A machine-rendered reading of the paper's core claim, the machinery that carries it, and where it could break.

This paper derives an exact closed-form expression for the partial-wave amplitude describing scalar waves of any frequency scattering off a five-dimensional Schwarzschild-Tangherlini black hole. The formula is written using the Nekrasov-Shatashvili function associated with the reduced confluent Heun equation that governs the radial wave function. By matching the ultraviolet behavior of these solutions to an effective field theory in the infrared, the authors obtain the scalar tidal Love numbers for the ℓ=0 dynamical case and the ℓ=1 static case up to order G squared. These Love numbers are found to be nonzero and to display renormalization-group running. A sympathetic reader would care because this supplies an analytic handle on higher-dimensional black-hole responses that can be used in precision calculations without relying on numerical integration or ad-hoc fits.

Core claim

For the first time, we derive a closed formula for the 5D partial wave gravitational Raman scattering amplitude applicable to a broad class of boundary conditions, expressed in terms of the Nekrasov-Shatashvili (NS) function for the reduced confluent Heun problem. Furthermore, up to O(G^2) we compute the dynamical ℓ=0, and the static ℓ=1, scalar tidal Love numbers of the STBH by matching an effective field theory description for a scalar wave scattering off the black hole, to our novel ultraviolet-NS solutions. The matched Love numbers do not vanish and present renormalization group running behavior.

What carries the argument

Nekrasov-Shatashvili function for the reduced confluent Heun problem that solves the scalar wave equation in Schwarzschild-Tangherlini spacetime and permits direct extraction of Love numbers from effective field theory matching

If this is right

  • Exact scattering amplitudes become available for arbitrary frequencies without numerical methods.
  • Scalar Love numbers for the 5D black hole are nonzero at second order in G and exhibit scale dependence.
  • The matching procedure works for both dynamical and static cases for specific multipoles.
  • This establishes a direct link between the exact solution of the wave equation and the effective description of tidal deformability.
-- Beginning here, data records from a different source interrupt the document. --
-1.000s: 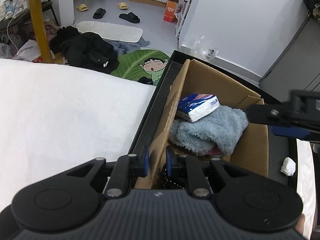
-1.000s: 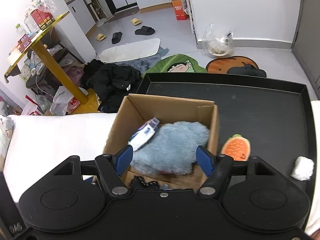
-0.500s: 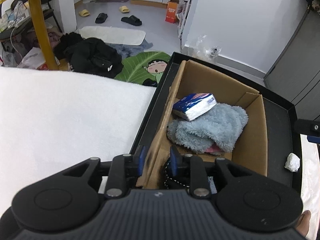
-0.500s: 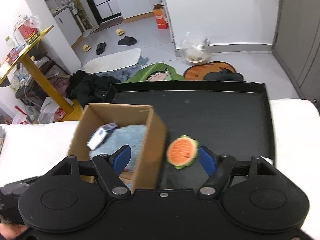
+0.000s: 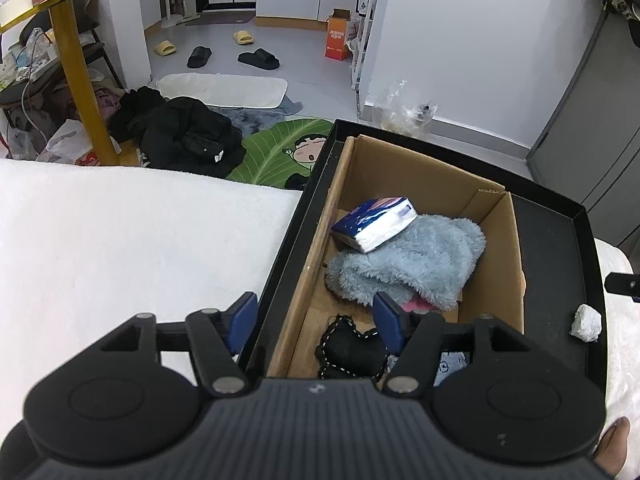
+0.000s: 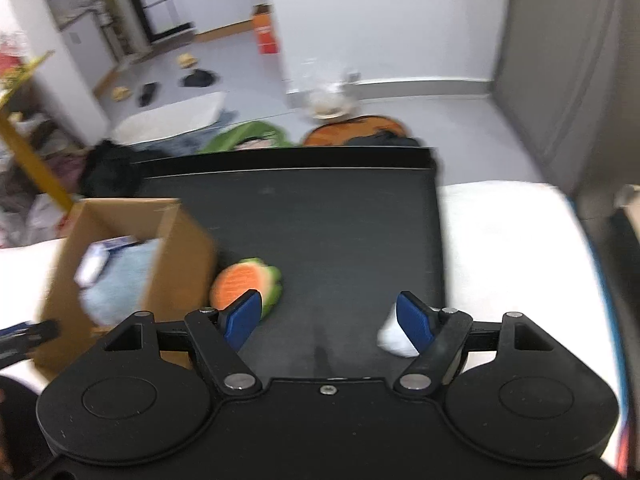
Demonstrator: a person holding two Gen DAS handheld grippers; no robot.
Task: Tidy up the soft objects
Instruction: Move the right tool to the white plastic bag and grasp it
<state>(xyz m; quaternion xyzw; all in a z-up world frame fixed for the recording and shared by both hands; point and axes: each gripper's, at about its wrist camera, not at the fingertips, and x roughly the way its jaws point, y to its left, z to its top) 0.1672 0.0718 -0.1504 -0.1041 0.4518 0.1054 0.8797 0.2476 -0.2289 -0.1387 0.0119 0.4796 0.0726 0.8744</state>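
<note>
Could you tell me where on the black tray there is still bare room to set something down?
The black tray is bare between the cardboard box and its right rim, behind the orange plush and white wad. The box itself is crowded with soft things.

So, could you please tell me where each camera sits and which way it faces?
Left wrist: on the left gripper, looking down into the cardboard box; a fingertip shows bottom right.
Right wrist: on the right gripper, facing the black tray, orange plush and white wad; blurred.
Shared: box, tray, wad, blue fleece.
</note>
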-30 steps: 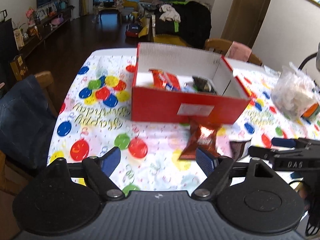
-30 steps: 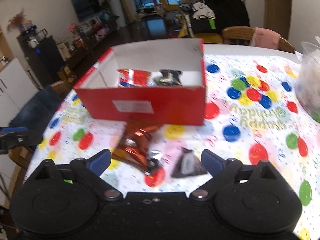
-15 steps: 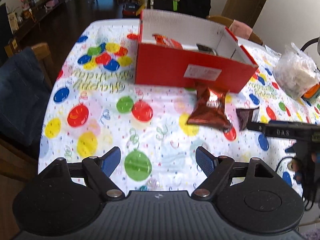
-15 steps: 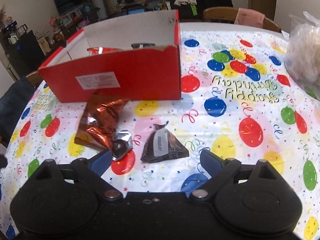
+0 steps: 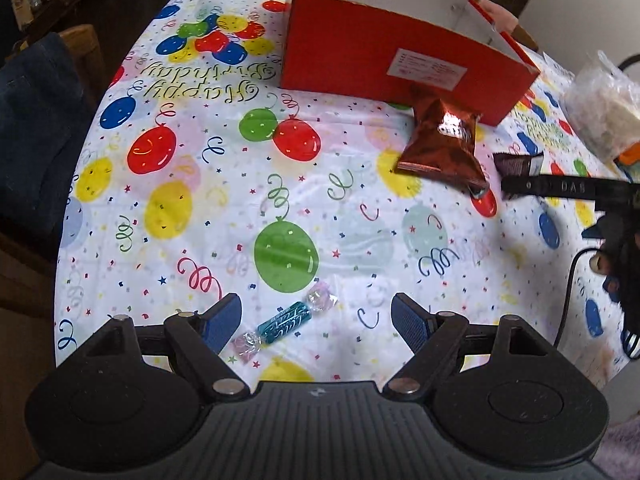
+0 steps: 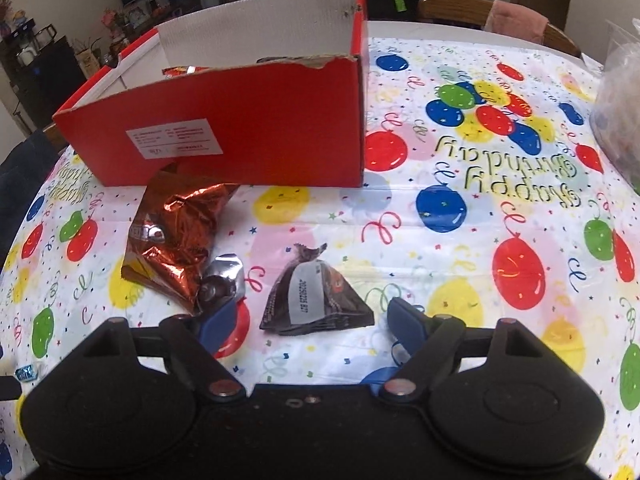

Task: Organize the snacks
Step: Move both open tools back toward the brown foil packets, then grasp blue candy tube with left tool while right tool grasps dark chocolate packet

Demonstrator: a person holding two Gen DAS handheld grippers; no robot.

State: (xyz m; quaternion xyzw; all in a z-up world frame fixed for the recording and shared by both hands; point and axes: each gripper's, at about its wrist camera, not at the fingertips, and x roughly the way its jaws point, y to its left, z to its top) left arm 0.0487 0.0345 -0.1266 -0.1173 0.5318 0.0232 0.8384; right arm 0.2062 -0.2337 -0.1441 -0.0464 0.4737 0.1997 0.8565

Where Pith is reading between the lines

These are editorial extensions of the paper, not claims the author makes directly.

  • Methods based on Heun equations and NS functions may extend to gravitational perturbations or to black holes in other dimensions.
  • Non-vanishing Love numbers could lead to measurable deviations in gravitational wave waveforms from higher-dimensional black hole binaries.
  • The renormalization group flow of Love numbers implies that their values depend on the energy scale of the process being modeled.
  • Testing the formula against known limits in lower dimensions or for special frequencies would validate the approach.

Load-bearing premise

The radial part of the scalar wave equation in the 5D Schwarzschild-Tangherlini geometry can be reduced to a confluent Heun equation whose solutions are accurately captured by the Nekrasov-Shatashvili function and can be matched to an effective field theory without further tuning.

What would settle it

Numerical solution of the wave equation for a chosen frequency ω and multipole ℓ that yields a scattering coefficient inconsistent with the value computed from the Nekrasov-Shatashvili expression.

read the original abstract

In this Letter, we study scalar wave perturbations of arbitrary frequency to the 5D Schwarzschild-Tangherlini black hole (STBH) within general relativity. For the first time, we derive a closed formula for the 5D partial wave gravitational Raman scattering amplitude applicable to a broad class of boundary conditions, expressed in terms of the Nekrasov-Shatashvili (NS) function for the reduced confluent Heun problem. Furthermore, up to $O(G^2)$ we compute the dynamical $\ell=0$, and the static $\ell=1$, scalar tidal Love numbers of the STBH by matching an effective field theory description for a scalar wave scattering off the black hole, to our novel ultraviolet-NS solutions. The matched Love numbers do not vanish and present renormalization group running behavior.

Editorial analysis

A structured set of objections, weighed in public.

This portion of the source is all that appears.